Integrating $\sin(x)x^2$ by parts, why do we only add $C$ at the end? Let $f(x)=\sin(x)x^2$.
If you were to do integration by parts you would get:
$$\int \sin(x)x^2dx=\int\sin(x)dx\times x^2-\iint\sin(x)dx\times\frac{d}{dx}x^2dx$$
$$\int \sin(x)x^2dx=-\cos(x)x^2-\int-2\cos(x)xdx$$
$$\int\sin(x)x^2dx=-\cos(x)x^2+2(\int\cos(x)dx\times x-\iint\cos(x)dx\times\frac{d}{dx}xdx)$$
$$\int\sin(x)x^2dx=-\cos(x)x^2+2(\sin(x)x+\cos(x))+C$$
The part that I don't understand is why do we add the constant only at the end? For example, in row #$1$ you need to find the $\int \sin(x)dx$.  We take it to be $-\cos(x)$ but in reality, it is $-\cos(x)+C_1$. If you were to compute this with $\int \sin(x)dx=-\cos(x)+C_1$, you would get the wrong result because $\int \sin(x)dx$ needs to be integrated again, and $C_1$ would turn in $x$, therefore you would get the wrong result. How do we know that $C_1=0$? I get that the solution will be correct that way, but why? 
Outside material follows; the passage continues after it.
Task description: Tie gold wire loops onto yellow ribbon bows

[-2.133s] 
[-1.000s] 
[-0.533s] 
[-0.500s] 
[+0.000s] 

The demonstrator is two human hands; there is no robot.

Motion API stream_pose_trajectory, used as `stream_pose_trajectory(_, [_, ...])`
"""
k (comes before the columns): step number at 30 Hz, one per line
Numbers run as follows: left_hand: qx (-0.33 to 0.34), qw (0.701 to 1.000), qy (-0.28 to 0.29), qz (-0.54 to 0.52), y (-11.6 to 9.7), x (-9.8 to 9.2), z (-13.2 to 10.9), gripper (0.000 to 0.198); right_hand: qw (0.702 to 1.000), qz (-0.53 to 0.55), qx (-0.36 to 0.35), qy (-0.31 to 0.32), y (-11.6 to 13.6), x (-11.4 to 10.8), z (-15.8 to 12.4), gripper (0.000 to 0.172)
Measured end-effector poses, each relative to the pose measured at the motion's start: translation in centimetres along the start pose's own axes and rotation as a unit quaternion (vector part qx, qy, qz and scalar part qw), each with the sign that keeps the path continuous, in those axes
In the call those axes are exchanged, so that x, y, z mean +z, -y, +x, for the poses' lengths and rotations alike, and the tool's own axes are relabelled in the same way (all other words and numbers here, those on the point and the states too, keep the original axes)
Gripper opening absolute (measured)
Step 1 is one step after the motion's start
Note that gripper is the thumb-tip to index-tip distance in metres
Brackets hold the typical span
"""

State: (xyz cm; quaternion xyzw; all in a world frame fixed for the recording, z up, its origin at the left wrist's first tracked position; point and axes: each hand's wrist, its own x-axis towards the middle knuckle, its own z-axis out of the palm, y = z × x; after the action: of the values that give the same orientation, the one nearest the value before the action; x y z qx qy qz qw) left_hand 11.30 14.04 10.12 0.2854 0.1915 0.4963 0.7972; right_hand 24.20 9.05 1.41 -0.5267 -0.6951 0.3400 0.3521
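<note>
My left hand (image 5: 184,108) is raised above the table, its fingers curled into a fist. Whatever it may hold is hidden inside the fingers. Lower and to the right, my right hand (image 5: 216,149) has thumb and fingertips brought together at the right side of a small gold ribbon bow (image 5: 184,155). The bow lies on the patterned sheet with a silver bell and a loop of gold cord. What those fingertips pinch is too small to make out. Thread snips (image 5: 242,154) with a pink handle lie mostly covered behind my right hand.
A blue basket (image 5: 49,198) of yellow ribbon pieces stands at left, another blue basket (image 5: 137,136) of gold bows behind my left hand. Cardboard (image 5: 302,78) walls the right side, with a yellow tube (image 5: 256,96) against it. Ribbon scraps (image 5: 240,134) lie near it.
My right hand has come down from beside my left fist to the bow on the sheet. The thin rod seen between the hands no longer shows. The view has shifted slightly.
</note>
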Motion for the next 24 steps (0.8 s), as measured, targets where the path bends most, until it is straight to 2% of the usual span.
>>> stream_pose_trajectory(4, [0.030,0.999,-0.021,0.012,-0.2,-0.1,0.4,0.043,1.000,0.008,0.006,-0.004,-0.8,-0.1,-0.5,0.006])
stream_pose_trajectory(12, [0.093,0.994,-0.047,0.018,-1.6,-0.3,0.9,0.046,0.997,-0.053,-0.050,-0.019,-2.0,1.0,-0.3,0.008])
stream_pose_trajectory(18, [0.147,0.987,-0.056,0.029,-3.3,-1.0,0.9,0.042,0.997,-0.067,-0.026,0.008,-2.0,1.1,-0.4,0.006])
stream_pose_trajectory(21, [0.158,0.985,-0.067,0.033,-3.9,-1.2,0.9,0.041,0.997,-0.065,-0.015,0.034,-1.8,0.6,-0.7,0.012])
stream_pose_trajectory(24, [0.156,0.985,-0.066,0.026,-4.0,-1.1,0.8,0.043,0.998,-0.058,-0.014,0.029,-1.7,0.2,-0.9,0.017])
 A: The familiar formula for integration by parts is $$\int udv= uv-\int vdu $$
Now if you like to add a constant to your $v$ you get $$\int udv= u(v+c)-\int (v+c)du = uv+uc-\int vdu -c\int du = $$
$$uv+uc-\int vdu -cu = uv- \int vdu $$
Which is exactly the same result due to cancelation of $cu$ and -$cu$
A: Let's keep those $C_{i}$'s in those steps and show you that things still cancel out:
$$\int{x^{2}sinxdx}=-x^{2}cosx+C_{1}x^{2}-2C_{1}\int{xdx}+2\int{xcosxdx}$$
We get
$$\int{x^{2}sinxdx}=-x^{2}cosx+C_{1}x^{2}-2C_{1}\int{xdx}+2xsinx+2C_{2}x-2\int{sinxdx}-2C_{2}\int{dx}$$
Then 
$$\int{x^{2}sinxdx}=-x^{2}cosx+C_{1}x^{2}-C_{1}(2)\frac{x^{2}}{2}+C_{3}+2xsinx+2xC_{2}+2cosx+C_{4}-2C_{2}x+C_{5}$$
Collection of like terms and letting $C=C_{3}+C_{4}+C_{5}$, we get
$$\int{x^{2}sinxdx}=-x^{2}cosx+2xsinx+2cosx+C$$
A: For $f $ and $ g$ $ C^1$ at some intervalle,
The integration by parts is based on the identity
$$(fg)'=f'g + fg'$$
which yields to
$$\int f'g = fg - \int fg'$$
If you write
$$\int f'g = (f+C_1)g - \int fg'$$
the result will be false.
You should write
$$\int f'g =  (f+C_1)g - \int (f+C_1)g'$$
To satisfy the first identity.